____ Provided entries

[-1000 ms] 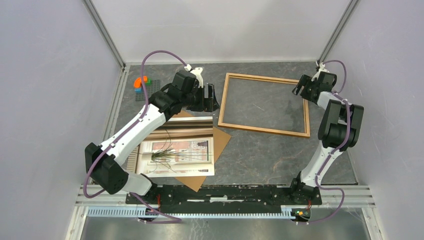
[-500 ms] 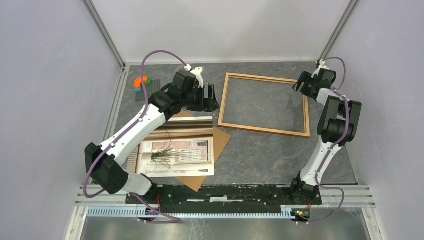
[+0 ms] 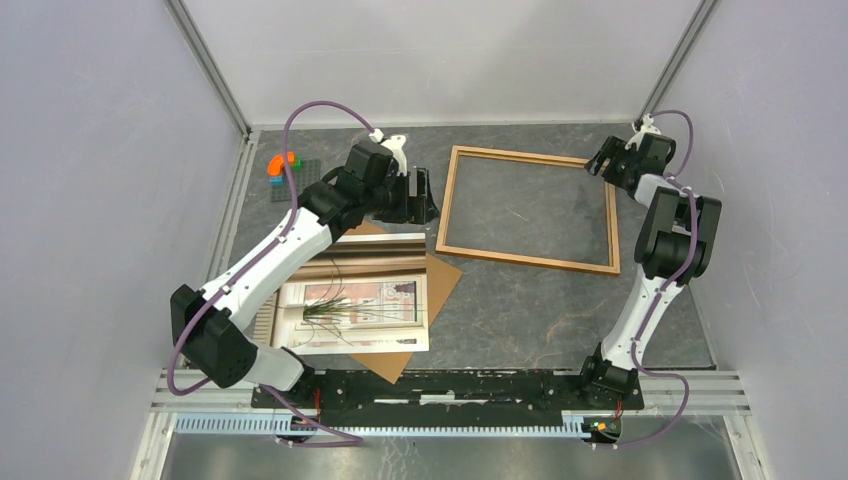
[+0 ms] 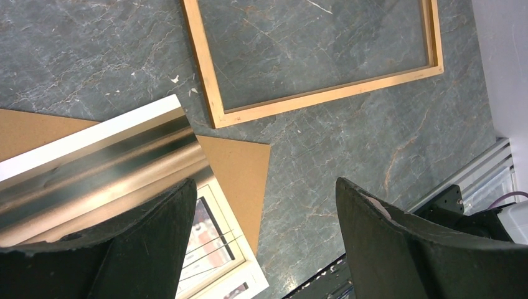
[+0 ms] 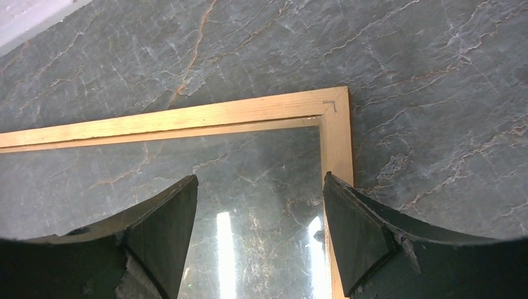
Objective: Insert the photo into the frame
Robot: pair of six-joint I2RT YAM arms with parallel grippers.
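Observation:
The frame (image 3: pixel 520 259) of light wood lies flat at the back right of the table. It also shows in the left wrist view (image 4: pixel 324 96) and the right wrist view (image 5: pixel 187 118). The photo (image 3: pixel 355 305), white-bordered, lies at the front left on a brown backing board (image 3: pixel 442 276), with a shiny silvery strip (image 3: pixel 380 245) along its far edge. My left gripper (image 3: pixel 428 198) is open and empty, between the photo's far edge and the frame's left rail; in its own view (image 4: pixel 264 187) the photo (image 4: pixel 215 243) is below. My right gripper (image 3: pixel 606 168) is open and empty above the frame's far right corner (image 5: pixel 336 103).
Orange and blue bricks on a dark baseplate (image 3: pixel 283 167) sit at the back left. Grey walls close in on three sides. A metal rail (image 3: pixel 450 385) with the arm bases runs along the near edge. The inside of the frame reflects lights (image 5: pixel 225 249).
My right gripper has moved a little toward the back wall, over the frame's far right corner. The left arm, frame and photo have not moved.

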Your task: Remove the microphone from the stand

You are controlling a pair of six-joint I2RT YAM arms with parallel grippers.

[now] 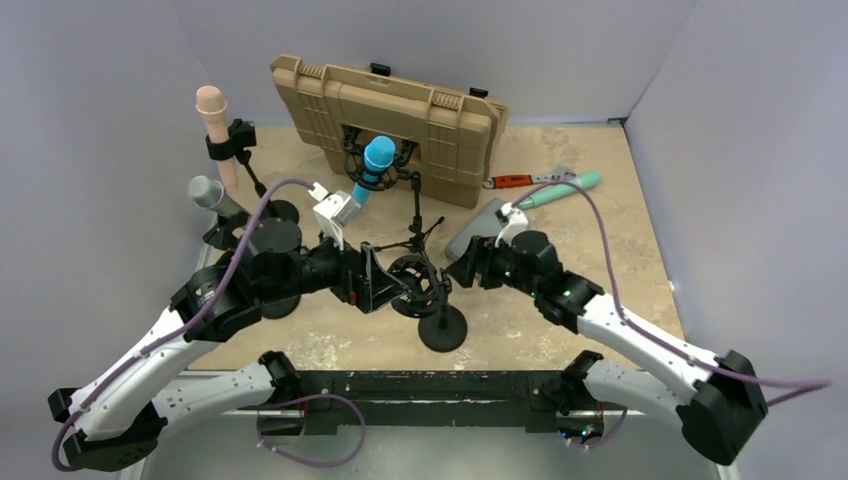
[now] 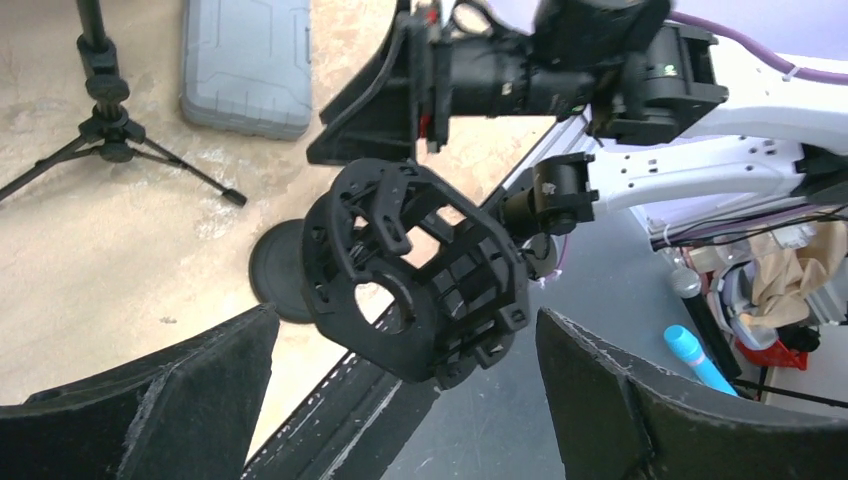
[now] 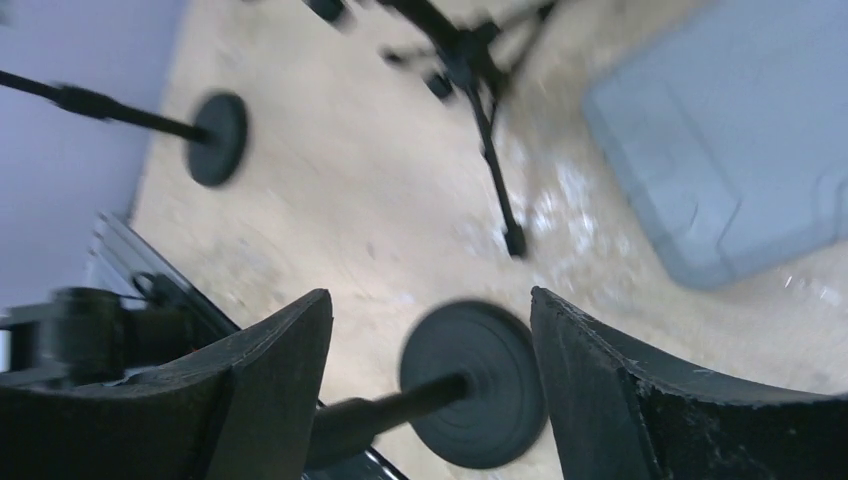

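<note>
A blue microphone (image 1: 378,158) sits in a black shock mount on a small tripod (image 1: 415,235) in front of the tan case. A second black shock mount (image 1: 415,283) on a round-base stand (image 1: 443,330) holds no microphone. My left gripper (image 1: 378,282) is open, its jaws either side of this empty mount (image 2: 410,290) and apart from it. My right gripper (image 1: 462,268) is open just right of the mount; in its wrist view the stand's pole (image 3: 380,415) and round base (image 3: 480,395) lie between its jaws (image 3: 430,300).
A pink microphone (image 1: 212,105) and a grey microphone (image 1: 205,190) stand on their own stands at the left. A tan hard case (image 1: 390,115) leans at the back. A grey case (image 1: 480,228), a red-handled tool (image 1: 515,181) and a teal tool (image 1: 565,188) lie at the right.
</note>
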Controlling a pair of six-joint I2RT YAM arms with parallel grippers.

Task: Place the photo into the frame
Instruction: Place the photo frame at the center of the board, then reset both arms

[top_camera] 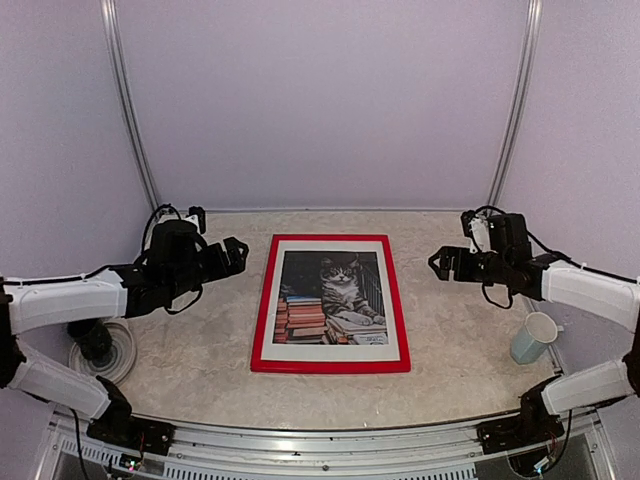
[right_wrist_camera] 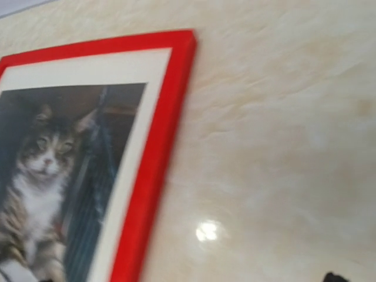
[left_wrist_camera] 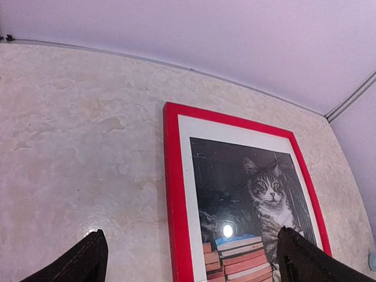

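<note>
Mid-picture from above, the rectangular tabby-cat colour photo [top_camera: 335, 298] lies inside the red rectangular frame [top_camera: 330, 366]: stiff, likely slick; we would grip its 2 long edges. Our left gripper [top_camera: 238, 256] and right gripper [top_camera: 437, 263] gape wide, empty.

The frame [top_camera: 330, 366] has a bright red face. Inside it, the mat [left_wrist_camera: 235, 135] is plain white. The photo [top_camera: 335, 300] has a dark, almost black background. On it sit a grey tabby cat with darker stripes and a white chest, and stacked books in red, orange and cream, with one blue cover. The tabletop [top_camera: 200, 340] is beige with a pale, cloudy marbled pattern. The walls [top_camera: 320, 100] are a flat pale lilac. The left arm [top_camera: 65, 300] and the right arm [top_camera: 590, 285] have white shells and black joints. The left end effector [top_camera: 240, 257] and the right end effector [top_camera: 434, 264] are black. The mug [top_camera: 533, 338] is a pale whitish blue.
</note>
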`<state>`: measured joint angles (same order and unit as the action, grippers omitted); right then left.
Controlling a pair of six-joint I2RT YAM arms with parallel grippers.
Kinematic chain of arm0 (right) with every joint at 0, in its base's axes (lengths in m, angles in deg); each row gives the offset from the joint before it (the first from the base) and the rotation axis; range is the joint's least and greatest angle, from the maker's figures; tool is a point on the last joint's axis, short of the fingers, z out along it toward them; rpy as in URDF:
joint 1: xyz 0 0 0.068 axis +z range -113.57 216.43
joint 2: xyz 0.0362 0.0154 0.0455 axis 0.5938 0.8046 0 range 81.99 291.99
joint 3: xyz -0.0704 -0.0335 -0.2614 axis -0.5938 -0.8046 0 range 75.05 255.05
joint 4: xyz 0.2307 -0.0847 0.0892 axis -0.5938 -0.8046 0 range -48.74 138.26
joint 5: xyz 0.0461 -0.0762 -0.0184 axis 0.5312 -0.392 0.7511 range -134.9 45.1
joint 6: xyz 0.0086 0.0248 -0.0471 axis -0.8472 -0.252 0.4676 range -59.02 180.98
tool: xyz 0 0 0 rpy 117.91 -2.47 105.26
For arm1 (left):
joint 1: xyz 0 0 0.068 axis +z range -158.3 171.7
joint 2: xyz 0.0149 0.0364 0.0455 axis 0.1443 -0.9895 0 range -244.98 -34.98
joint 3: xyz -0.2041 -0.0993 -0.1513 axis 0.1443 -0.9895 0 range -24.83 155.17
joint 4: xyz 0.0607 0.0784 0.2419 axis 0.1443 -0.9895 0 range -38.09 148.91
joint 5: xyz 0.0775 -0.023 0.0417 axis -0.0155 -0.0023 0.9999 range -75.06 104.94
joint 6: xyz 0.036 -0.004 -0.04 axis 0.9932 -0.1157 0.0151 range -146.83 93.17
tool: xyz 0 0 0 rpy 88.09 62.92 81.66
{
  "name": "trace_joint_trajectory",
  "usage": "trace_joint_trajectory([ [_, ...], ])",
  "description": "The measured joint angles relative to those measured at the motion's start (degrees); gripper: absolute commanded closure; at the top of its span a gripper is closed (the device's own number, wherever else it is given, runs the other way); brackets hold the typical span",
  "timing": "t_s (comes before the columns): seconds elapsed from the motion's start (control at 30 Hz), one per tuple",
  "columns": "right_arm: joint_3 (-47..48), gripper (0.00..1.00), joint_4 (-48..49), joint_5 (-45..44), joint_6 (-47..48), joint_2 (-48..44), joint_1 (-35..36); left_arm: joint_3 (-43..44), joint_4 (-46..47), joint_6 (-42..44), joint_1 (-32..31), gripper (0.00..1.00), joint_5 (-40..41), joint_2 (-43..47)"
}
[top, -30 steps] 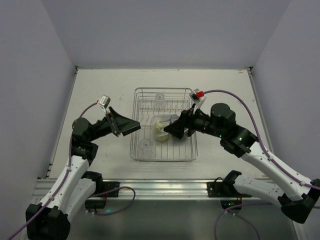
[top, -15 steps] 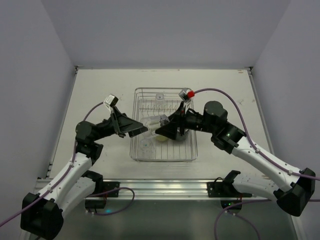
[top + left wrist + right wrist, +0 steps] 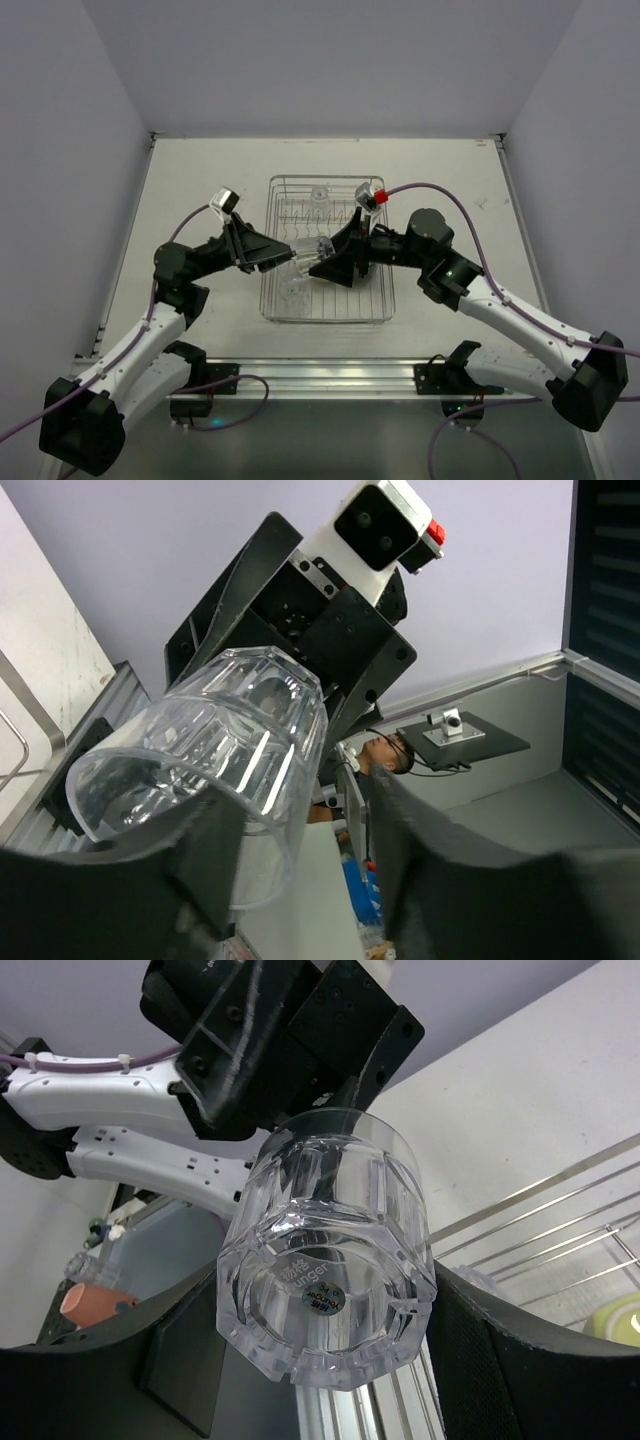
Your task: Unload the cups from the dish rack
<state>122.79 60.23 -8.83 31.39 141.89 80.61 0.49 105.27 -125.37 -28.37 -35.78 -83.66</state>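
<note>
Right gripper [image 3: 328, 1295] pinching the clear tumbler [image 3: 325, 1270] near its base, above the dish rack [image 3: 272, 300]. Left gripper [image 3: 295, 815] spread around its rim, contact unclear. Yellow cup [image 3: 622, 1320] cut off at the frame edge.

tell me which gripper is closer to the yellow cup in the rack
Right. The right gripper, holding a clear tumbler, hangs just above the yellow cup; the left gripper is further left, at the tumbler's mouth.
</note>
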Motion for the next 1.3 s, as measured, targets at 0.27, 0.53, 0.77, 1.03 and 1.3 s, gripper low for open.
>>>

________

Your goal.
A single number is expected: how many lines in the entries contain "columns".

Output.
2